Othman Wahabi, the joy of the blues

It is with songs from the ancestor of jazz that the forty-year-old Moroccan-Canadian expresses himself. His new recording “Desert” (to be released on April 1st), is an expedition towards the cosmic, a waking dream, an alienation of the senses through emotion. We are invited to smell the odors of a musical kitchen with south-south ingredients which does not fear the innovation.

Various universes, all carried by the blues, tickle or caress the buried. Like an indomitable lion, Othman Wahabi uses unsuspected roars. A language that he shares with guests who do not necessarily speak the same musical phrasing but who know how to mix them until intoxication. A 14-track album where the spiritual is the eternal guide. The journey opens in Arabic on “Daoui ya Guamra” that we are tempted to assimilate to the creations of the excellent Aziz Sahmaoui, leader of University of Gnawa. Continuing to listen, in addition to strong black American influences, there is Dr. John who comes here and there to flirt with the ear.

The album is otherwise dotted with heartfelt featurings. On “Blues for Farka”, a tribute to the great Malian musician and composer Ali Farka Touré, the Guinean Mandingo Oumar Kouyaté launches (in the intro) into a verbal tirade in which he claims that the blues belongs to Africa by quoting John Lee Hooker.

Further on, “Gnaoua Blues” combines Othman’s guitar and warm voice with the formidable aerial ritornellos of Portuguese trumpeter Joao Sousa. Another register, another tribute: “David Diop’s Africa” celebrates the legendary Senegalese poet. In this “Desert”, there is also a wink to Muddy Waters and the cover of “The Sky is Criying”, spiritual, tinged with reggae. And then, there is behind the harmonicist Vincent Bucher on “By the River” the shadow of the thundering Sugar Blue, the man who pointed the French musician. In short, this new opus of Othman Wahabi is a condensed deep reflection soaked in a free maturity.

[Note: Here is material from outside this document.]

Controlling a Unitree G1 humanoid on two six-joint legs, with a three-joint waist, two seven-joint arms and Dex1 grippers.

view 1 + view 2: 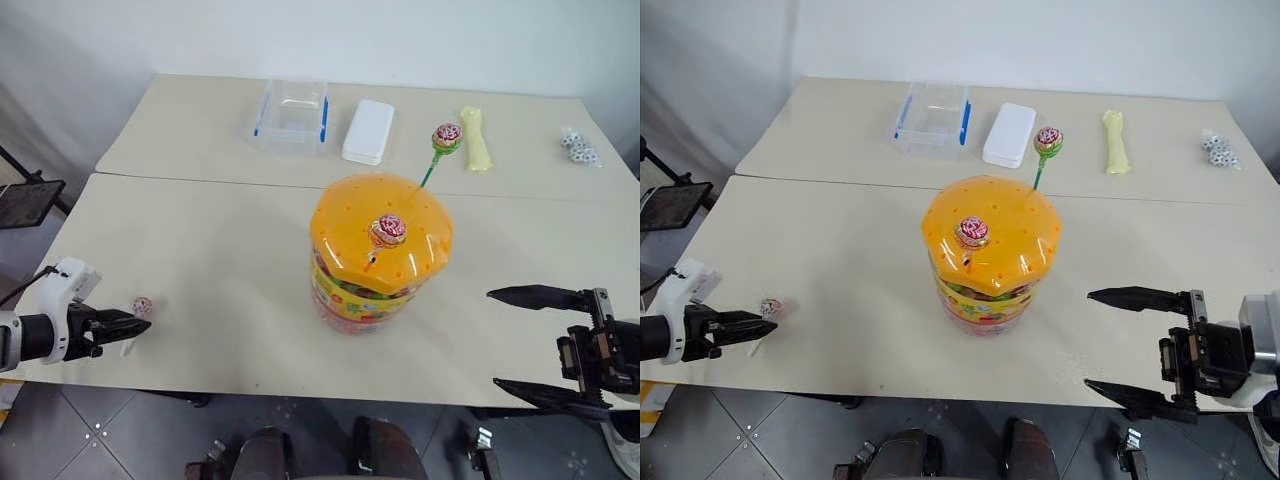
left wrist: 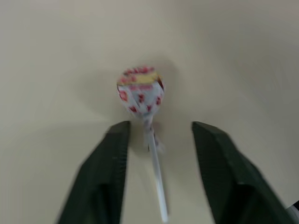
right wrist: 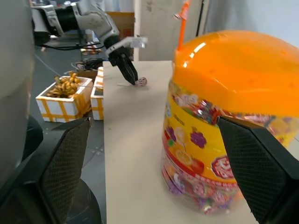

The artist from Casablanca starts his career with a bang. The music by the rage, by strident sounds, by the claim all-azimuths. And then, it is the lull. As a teenager, Othman Wahabi starts by hitting the punk-rock and trash metal streets. With a friend, he created the band Keops, a heavy rock formation.

Having had enough of living on a background of disagreements, Othman slams the door, remembering that another door is still ajar, that of his childhood, that of distant memories, that of a father mad about the blues. He remembers those sweet moments and understands that creative happiness can come from the pain that a style can suggest.

He leaves Morocco in 2005, destination Canada, Montreal where he gets a degree in hotel and tourism management. The founding member of garage blues rock outfit Othman Wahabi & The Blues Punk Machine and Moroccan alternative punk project Ranging Indigenous covers the standard “Catfish Blues” by the legendary Robert Petway
in 2013.

On YouTube, this first try collects more than a million views. Othman then intends to make himself even more heard by continuing his exploration in the shackles of American blues rock, then in the blues of the roots and finally in the questioning of the memory of his country of origin and Africa that contains it. He recorded six albums including “Black Soul” (2018), “Blues Night Tripper” (2019), “Zagora ” (2019), “The Blues Whisperer” (2021), and finally the new and upcoming, the throbbing and vigorous “Desert”.



Guitarist/multi-instrumentalist/composer and producer, Othman Wahabi does not really have a choice: when he moves away from Gnaoua music, it always ends up catching up with him even though he administers mixtures engraved in the most flamboyant of crossbreedings. This appeals to the British Blues Matters Magazine and the BBC. It is welcomed on the columns of the first and the waves of the second with a “constructive” curiosity.

Listening to Othman’s creations, one understands better why he cites as a platform of influences artists that only the term music unites: Ry Cooder, Majid Bekkas, Peter Tosh, Nass El Ghiwane, John Lee Hooker, Ali Farka Touré, Chris Rea, Tinariwen, Carlos Santana, Hassan Hakmoun… And when the result is engraved in fluidity, we ask for more.